***

description: >-
Architecture overview of NeMo Curator's Ray-based distributed video curation
system with autoscaling
categories:

* concepts-architecture
  tags:
* architecture
* distributed
* ray
* autoscaling
* video-curation
* performance
  personas:
* data-scientist-focused
* mle-focused
* admin-focused
  difficulty: intermediate
  content\_type: concept
  modality: video-only
  only: not ga

***

# Architecture

NeMo Curator's video curation system builds on Ray, a distributed framework for scalable, high‑throughput data processing across machine clusters.

## Ray Foundation

NeMo Curator leverages two essential Ray Core capabilities:

* **Distributed Actor Management**: Creates and manages Ray actors across a cluster. Cosmos-Xenna supports per-stage runtime environments. In Curator today, per-stage `runtime_env` is not user-configurable through stage specs; the integration sets only limited executor-level environment variables.
* **Ray Object Store and References**: Uses Ray's object store and data references to reduce data movement and increase throughput.

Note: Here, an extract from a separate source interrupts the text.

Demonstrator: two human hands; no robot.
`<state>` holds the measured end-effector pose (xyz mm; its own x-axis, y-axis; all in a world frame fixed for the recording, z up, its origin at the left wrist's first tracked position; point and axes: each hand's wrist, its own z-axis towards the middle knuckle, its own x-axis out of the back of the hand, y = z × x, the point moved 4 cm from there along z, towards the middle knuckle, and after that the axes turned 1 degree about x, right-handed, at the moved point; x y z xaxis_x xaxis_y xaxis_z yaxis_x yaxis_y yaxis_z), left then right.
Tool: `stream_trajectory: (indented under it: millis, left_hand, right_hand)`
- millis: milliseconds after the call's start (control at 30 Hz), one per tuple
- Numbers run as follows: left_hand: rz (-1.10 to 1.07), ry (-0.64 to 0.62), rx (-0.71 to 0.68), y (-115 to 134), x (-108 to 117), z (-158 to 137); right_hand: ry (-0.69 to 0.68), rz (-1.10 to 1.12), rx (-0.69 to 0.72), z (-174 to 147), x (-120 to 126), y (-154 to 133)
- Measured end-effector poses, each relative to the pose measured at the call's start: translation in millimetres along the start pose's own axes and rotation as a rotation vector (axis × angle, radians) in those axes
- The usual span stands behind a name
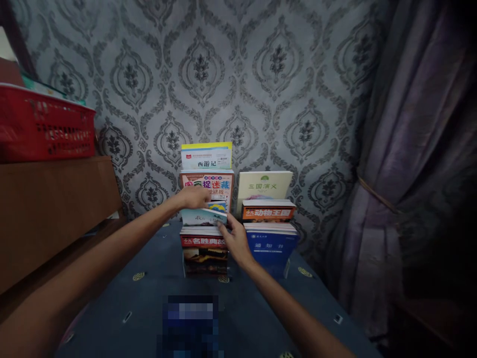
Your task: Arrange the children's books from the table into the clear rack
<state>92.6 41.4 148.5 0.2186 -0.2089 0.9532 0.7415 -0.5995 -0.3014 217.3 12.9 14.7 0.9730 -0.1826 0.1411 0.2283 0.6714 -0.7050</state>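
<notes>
My right hand (237, 239) grips the right edge of a pale blue-green book (201, 218), its thumb on the front cover. This book stands in the left row of upright books. Just above and behind it, my left hand (196, 197) is closed, knuckles up, in front of a colourful puzzle book (223, 180); its fingertips are hidden. Beside that hand shows the top of a book with a blue and yellow cover (218, 206). A book with a red title band (204, 256) stands at the front of the row, and a white-and-yellow book (206, 156) rises at the back.
A second row to the right holds a blue book (271, 248), an orange-banded book (268, 213) and a pale green book (265, 184). A red basket (67, 129) sits on a wooden cabinet (59, 204) at left. A curtain (395, 199) hangs at right. A pixelated patch covers the near tabletop.
</notes>
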Motion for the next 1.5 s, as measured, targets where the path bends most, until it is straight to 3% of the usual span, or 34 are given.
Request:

![Ray Architecture](https://files.buildwithfern.com/nemo-curator.docs.buildwithfern.com/nemo/curator/3fc21d7c5143ec2fdd9672c83b1448d48bb22b6c0cb4c1caf55918c171ee5cee/assets/images/stages-pipelines-diagram.png)

## Execution and Auto Scaling

Curator runs pipelines through an executor. The Cosmos-Xenna executor (`XennaExecutor`) translates `ProcessingStage` definitions into Cosmos-Xenna stage specifications and runs them on Ray in either streaming or batch mode. During streaming execution, the auto-scaling mechanism:

* Monitors each stage's throughput
* Dynamically adjusts worker allocation
* Optimizes pipeline performance by balancing resources across stages

This dynamic scaling reduces bottlenecks and uses hardware efficiently for large-scale video curation tasks.

Key executor configuration (actual keys):

* `logging_interval`: Seconds between status logs (default: 60)
* `ignore_failures`: Continue on failures (default: False)
* `execution_mode`: "streaming" or "batch" (default: "streaming")
* `cpu_allocation_percentage`: CPU allocation ratio (default: 0.95)
* `autoscale_interval_s`: Auto-scaling interval in seconds (applies in streaming mode; default: 180)

Use `Pipeline.describe()` to review stage resources and input/output requirements at a glance during development.